History of privatisation dates back to ancient Greece where the government contracted most essential tasks to the private sector like tax collection, military supplies, construction, and others. The Roman Empire too created state-owned enterprises. Scholars suggest that the cost and inefficiency of the Roman bureaucracy was one of the reasons for the fall of the Roman Empire. The first ideological movement towards privatisation came during China's golden age during the Han Dynasty.
Moving on modern times, it was in the 1980s under Margaret Thatcher in the UK and Roland Reagan in the US that privatisation gained world-wide recognition and backing. The UK privatised nearly all its public businesses and assets like automobiles and steel industry, airways, shipbuilding, railways, oil and gas, and telecom. Emerging markets too followed the lead towards privatisation with the support of global funding entities like the World Bank. Former USSR and Eastern Europe also adapted to the doctrine of privatisation in late 1980s after the collapse of their economies, which led to the collapse of their political systems. China, around this time, also opted to join in the global free economy while faithfully protecting their authoritarian system of political and social governance and perhaps presented the most successful model of economic governance and excellence. Over decades, it has sustained unprecedented GDP growth of average of 8 percent. It is projected that in the next three years it will be the world's largest economy surpassing the US.
These above examples demonstrate that nations embracing a free and transparent economy prosper. Pakistan started well with a great blend of private enterprises to venture into small and medium businesses and public enterprises to venture into larger businesses. In the 1960s, Pakistan's economic model was a benchmark for the emerging markets. Organisations like PIDC, Wapda, fertiliser, steel and chemical plants were established in the public sector to eventually privatise them once the private sector achieved maturity. This never happened.

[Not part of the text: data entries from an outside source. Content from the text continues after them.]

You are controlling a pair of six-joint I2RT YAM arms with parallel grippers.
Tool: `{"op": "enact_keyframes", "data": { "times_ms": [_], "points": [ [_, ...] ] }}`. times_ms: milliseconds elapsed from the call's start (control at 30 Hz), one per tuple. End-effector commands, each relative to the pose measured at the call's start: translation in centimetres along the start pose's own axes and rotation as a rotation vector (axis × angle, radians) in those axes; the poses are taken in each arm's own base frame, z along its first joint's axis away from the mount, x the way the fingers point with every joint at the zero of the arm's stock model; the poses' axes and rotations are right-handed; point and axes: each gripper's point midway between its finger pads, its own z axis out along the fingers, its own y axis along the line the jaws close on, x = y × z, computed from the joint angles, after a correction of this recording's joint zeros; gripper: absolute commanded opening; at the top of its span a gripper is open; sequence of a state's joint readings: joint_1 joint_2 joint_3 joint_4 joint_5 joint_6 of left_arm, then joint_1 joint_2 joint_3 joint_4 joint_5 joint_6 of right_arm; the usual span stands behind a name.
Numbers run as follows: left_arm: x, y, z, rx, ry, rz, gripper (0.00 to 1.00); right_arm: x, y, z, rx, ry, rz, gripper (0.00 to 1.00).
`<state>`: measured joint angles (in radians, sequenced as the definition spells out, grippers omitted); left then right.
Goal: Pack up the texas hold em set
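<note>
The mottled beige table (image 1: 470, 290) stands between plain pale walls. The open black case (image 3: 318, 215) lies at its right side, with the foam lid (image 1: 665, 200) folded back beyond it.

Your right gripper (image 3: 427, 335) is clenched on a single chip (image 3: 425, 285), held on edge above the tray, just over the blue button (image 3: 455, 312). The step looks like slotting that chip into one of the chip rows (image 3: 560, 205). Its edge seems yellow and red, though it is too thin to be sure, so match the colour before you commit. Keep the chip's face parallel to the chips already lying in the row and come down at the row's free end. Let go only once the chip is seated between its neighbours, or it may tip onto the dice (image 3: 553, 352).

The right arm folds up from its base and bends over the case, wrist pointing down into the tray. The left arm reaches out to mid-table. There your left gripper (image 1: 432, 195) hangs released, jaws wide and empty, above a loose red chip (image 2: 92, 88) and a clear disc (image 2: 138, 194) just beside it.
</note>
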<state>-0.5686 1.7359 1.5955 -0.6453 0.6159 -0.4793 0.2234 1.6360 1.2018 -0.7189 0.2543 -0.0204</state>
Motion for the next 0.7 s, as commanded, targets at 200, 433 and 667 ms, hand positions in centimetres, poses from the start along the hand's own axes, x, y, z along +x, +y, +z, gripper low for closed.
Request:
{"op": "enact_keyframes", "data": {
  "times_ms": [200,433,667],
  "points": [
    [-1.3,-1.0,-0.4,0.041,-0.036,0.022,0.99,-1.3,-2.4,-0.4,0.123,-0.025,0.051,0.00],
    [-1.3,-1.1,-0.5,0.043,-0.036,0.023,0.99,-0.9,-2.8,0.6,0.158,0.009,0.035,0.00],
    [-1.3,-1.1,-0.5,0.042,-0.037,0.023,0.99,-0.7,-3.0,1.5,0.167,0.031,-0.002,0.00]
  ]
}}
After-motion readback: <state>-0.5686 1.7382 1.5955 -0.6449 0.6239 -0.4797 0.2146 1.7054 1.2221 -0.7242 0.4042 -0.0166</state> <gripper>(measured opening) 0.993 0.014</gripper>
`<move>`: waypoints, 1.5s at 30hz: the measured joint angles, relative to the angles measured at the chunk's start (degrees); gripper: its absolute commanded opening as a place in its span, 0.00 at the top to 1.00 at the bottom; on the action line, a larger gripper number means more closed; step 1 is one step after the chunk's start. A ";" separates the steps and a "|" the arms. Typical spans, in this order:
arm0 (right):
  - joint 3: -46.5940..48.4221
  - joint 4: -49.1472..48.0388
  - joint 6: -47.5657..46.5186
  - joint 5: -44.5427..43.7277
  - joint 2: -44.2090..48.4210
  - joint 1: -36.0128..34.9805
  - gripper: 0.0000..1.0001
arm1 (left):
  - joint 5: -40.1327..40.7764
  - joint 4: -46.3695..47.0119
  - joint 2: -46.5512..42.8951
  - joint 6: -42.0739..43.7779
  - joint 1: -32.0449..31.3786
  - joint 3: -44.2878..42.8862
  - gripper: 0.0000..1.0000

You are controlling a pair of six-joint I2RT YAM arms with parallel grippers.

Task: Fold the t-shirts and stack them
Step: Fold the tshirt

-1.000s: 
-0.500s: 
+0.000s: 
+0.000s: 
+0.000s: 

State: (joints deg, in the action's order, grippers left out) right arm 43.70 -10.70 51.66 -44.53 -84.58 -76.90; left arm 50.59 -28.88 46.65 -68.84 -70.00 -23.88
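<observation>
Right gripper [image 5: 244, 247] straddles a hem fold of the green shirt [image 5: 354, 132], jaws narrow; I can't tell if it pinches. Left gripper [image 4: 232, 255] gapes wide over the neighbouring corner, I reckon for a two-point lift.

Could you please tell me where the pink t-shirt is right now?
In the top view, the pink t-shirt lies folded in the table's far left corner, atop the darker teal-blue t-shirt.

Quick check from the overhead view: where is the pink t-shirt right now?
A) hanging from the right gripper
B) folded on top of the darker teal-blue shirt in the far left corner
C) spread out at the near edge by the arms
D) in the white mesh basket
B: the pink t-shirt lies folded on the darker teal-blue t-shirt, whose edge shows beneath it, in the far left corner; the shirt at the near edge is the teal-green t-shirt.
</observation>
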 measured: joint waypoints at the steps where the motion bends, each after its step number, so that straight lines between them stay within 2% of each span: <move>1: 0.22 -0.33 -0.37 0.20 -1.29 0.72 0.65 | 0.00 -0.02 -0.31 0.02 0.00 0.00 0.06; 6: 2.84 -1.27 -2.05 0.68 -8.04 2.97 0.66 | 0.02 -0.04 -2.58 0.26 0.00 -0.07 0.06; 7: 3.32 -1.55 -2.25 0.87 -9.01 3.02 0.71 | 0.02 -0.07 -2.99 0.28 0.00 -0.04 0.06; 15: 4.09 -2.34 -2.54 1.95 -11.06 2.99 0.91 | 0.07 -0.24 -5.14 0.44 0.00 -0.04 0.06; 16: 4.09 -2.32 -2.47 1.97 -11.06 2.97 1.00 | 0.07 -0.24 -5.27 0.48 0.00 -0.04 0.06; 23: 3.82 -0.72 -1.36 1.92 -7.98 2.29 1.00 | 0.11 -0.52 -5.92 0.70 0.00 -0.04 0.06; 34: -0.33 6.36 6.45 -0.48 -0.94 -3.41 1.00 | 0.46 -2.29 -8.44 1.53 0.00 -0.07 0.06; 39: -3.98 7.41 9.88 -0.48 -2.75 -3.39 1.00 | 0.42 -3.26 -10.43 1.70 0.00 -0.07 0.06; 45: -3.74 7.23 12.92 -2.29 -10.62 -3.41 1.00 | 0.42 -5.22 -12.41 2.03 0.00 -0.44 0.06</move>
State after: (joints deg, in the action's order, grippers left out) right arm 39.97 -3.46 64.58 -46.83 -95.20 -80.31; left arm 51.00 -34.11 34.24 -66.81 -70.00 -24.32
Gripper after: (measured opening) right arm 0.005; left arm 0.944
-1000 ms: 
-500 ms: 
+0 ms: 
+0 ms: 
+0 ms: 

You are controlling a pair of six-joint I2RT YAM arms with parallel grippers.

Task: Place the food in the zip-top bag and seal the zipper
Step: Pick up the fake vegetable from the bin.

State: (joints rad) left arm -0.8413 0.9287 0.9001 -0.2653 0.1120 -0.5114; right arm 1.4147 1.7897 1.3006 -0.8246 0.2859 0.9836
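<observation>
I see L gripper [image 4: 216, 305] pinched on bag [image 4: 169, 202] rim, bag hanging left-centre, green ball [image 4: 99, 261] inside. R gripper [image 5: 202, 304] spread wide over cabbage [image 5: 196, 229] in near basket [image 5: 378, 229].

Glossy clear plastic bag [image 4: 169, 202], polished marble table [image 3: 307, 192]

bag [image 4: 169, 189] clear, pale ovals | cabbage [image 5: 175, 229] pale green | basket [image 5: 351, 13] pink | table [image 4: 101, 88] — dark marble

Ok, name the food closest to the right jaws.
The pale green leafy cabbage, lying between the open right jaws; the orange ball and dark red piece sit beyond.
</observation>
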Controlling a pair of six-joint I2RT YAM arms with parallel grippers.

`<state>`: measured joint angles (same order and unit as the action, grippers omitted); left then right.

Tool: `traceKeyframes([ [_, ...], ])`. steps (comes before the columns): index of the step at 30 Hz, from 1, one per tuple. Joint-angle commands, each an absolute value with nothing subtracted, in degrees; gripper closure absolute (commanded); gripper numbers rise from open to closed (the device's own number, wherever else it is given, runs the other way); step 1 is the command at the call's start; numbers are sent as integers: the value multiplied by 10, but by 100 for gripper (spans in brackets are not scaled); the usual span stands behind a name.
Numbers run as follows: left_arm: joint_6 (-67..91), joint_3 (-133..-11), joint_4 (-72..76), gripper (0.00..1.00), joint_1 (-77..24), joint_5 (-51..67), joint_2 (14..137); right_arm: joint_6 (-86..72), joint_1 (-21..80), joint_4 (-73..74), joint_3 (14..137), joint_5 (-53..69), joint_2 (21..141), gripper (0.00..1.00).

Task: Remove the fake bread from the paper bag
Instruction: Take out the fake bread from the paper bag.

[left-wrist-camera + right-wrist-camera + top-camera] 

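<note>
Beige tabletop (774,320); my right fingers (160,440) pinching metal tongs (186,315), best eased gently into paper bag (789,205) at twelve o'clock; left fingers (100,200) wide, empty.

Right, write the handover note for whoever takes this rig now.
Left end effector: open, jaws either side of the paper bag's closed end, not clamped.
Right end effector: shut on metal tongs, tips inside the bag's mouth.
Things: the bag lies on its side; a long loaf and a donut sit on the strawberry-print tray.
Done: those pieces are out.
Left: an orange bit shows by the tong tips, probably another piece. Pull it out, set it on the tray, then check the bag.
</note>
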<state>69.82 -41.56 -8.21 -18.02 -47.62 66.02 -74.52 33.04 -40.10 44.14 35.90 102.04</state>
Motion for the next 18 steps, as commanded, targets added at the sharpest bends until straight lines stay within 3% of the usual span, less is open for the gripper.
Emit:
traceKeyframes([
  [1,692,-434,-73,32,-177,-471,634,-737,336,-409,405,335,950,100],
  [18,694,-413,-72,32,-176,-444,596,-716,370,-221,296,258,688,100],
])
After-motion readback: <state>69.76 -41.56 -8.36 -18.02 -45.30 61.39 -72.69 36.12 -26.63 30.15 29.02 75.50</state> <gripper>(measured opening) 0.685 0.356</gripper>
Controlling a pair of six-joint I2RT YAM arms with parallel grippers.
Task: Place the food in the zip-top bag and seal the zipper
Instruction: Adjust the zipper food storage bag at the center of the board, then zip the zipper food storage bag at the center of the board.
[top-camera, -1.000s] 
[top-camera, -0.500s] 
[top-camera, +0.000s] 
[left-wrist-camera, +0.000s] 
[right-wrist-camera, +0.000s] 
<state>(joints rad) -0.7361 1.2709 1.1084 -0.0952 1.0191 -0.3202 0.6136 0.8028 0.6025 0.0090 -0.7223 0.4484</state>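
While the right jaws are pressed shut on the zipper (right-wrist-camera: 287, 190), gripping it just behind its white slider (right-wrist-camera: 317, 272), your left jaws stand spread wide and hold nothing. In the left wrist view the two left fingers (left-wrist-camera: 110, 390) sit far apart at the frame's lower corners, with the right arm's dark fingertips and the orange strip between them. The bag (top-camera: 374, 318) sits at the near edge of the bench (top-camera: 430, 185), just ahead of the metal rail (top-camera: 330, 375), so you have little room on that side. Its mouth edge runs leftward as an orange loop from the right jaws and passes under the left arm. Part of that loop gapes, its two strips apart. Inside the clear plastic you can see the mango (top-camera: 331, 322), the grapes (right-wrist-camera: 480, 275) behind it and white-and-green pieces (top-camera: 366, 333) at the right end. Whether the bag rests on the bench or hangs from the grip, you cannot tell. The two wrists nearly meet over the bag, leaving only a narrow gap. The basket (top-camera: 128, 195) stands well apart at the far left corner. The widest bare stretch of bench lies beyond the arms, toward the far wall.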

Legacy organisations like Pakistan Steels, PIA, PSO, Pakistan Railways and many more are bleeding and limping disgracefully on the crutches of subsidies for years. Over the last six years, more public enterprises have joined this club. This trend is likely to continue, which will eventually lead to the collapse of Pakistan's economy if not arrested well in time.
State monopolised organisations are prone to corruption; decisions are made primarily for political and personal reasons, and personal gains trump the organisations' overall benefit. The public in their innocence pledge their trust in their leaders, which is like trusting a goat to guard the garden.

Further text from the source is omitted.